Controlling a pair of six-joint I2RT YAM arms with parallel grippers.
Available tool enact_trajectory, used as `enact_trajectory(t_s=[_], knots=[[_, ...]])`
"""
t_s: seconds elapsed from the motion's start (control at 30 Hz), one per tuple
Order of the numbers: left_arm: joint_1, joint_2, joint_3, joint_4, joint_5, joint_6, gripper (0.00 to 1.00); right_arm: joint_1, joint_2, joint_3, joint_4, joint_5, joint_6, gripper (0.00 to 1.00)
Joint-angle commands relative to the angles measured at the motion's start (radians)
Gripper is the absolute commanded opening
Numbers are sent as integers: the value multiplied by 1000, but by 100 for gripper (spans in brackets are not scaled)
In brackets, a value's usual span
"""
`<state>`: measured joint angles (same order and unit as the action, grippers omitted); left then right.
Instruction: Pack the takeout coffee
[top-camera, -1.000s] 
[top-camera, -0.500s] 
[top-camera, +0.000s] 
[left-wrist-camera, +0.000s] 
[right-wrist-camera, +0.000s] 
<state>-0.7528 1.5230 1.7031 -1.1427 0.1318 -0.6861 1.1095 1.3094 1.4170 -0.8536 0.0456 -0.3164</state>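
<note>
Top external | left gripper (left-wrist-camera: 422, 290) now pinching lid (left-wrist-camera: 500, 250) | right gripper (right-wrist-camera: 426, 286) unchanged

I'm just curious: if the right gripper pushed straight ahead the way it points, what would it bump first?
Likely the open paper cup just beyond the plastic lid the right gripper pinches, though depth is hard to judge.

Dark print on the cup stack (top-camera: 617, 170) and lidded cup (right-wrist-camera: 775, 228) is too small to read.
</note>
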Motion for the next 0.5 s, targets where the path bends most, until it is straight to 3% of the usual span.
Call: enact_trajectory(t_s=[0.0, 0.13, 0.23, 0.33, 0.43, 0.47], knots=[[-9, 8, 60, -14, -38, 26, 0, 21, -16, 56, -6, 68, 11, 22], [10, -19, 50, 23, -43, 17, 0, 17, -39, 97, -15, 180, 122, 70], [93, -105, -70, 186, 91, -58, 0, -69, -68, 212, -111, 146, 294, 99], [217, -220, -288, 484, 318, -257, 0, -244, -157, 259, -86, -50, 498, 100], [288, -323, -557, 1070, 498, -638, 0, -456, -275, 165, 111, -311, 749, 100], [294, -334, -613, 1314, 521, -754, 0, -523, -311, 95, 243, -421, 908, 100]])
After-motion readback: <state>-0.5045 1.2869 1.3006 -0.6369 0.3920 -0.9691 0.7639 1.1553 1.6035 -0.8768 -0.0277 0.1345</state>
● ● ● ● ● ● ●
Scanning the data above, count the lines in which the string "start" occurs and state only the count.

2